Several trials revealed that topiramate is more efficacious than naltrexone. One study of topiramate versus naltrexone in the treatment of alcohol dependence lead to a conclusion that both medicines were effective; however, topiramate was superior to naltrexone on critical measures of drinking, although the study did not have adequate statistical power to establish this fact (Flórez et al. 2008
). Suggestive evidence for superiority of topiramate over naltrexone was obtained by Baltieri et al. (2008
). Last clinical trial has shown that topiramate at a mean dose of 200 mg/day was better than naltrexone at a usually used dose of 50 mg/day at reducing alcohol intake and cravings throughout a 6-month evaluation (Flórez et al. 2011
). Previously, we observed that naltrexone after repeated treatment increased the beta-endorphin level with concomitant reduction in alcohol consumption (Zalewska-Kaszubska et al. 2008b
).

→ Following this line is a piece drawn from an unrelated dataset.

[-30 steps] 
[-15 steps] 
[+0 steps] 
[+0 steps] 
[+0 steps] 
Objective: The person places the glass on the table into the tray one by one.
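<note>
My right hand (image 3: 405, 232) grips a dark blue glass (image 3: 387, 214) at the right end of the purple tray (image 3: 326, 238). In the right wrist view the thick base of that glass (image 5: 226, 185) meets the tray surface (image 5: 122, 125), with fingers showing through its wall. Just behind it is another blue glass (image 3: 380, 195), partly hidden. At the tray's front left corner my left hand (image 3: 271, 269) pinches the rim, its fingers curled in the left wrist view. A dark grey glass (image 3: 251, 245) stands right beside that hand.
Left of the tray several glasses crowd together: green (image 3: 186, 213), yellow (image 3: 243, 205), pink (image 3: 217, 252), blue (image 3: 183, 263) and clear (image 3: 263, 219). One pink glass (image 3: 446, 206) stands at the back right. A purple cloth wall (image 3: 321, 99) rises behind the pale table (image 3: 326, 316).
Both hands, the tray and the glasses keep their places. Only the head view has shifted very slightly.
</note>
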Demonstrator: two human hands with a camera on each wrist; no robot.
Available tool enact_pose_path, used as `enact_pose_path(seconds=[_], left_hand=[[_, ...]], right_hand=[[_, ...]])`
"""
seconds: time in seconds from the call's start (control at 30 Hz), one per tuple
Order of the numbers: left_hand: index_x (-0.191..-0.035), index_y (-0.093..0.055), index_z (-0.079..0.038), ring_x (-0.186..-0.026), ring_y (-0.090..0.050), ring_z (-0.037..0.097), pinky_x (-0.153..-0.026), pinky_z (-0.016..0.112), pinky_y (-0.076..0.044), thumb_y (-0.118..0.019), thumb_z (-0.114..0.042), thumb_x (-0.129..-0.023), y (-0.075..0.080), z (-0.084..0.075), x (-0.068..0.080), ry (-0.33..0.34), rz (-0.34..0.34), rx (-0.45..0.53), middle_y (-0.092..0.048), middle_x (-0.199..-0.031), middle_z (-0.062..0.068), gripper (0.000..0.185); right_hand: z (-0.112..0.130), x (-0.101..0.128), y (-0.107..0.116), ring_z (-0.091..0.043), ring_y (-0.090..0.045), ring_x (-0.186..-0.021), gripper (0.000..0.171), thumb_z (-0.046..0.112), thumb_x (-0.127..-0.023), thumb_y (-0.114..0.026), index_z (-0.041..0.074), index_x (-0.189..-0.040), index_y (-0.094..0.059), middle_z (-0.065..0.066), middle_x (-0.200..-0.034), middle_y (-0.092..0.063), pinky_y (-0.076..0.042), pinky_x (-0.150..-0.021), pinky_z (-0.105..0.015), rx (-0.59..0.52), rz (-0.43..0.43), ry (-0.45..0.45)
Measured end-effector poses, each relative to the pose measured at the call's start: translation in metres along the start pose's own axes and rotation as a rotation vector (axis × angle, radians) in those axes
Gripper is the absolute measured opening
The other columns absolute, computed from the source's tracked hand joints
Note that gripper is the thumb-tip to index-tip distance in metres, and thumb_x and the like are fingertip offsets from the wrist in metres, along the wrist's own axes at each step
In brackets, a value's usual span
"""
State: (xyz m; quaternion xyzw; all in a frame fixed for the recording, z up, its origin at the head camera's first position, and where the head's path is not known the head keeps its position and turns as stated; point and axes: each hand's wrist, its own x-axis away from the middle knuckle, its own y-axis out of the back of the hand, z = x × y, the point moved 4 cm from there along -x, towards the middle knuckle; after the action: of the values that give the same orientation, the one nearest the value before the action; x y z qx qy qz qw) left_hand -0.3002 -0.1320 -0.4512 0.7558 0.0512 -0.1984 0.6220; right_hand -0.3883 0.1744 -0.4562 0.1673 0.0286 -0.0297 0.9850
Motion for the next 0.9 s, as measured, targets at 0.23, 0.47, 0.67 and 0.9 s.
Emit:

While topiramate also increases levels of beta-endorphin, its mechanism of action is multidirectional and targets multiple neuronal pathways. Alcohol dependence involves adaptive changes in various neurotransmitters, which makes continuation of abstinence difficult. Due to its versatile action, topiramate may be more effective than naltrexone. In contrast, fluoxetine that does not influence the beta-endorphin level has only limited value in the treatment of alcohol dependence (Zalewska-Kaszubska et al. 2008a
In summary, the current study supports previous findings that topiramate reduces alcohol consumption, and that the mechanisms underlying this effect may involve, at least in part, modulation of the opioid system. Since all currently used drugs present only moderate effectiveness, this study allow us to look more optimistically into the future of alcohol addiction treatment.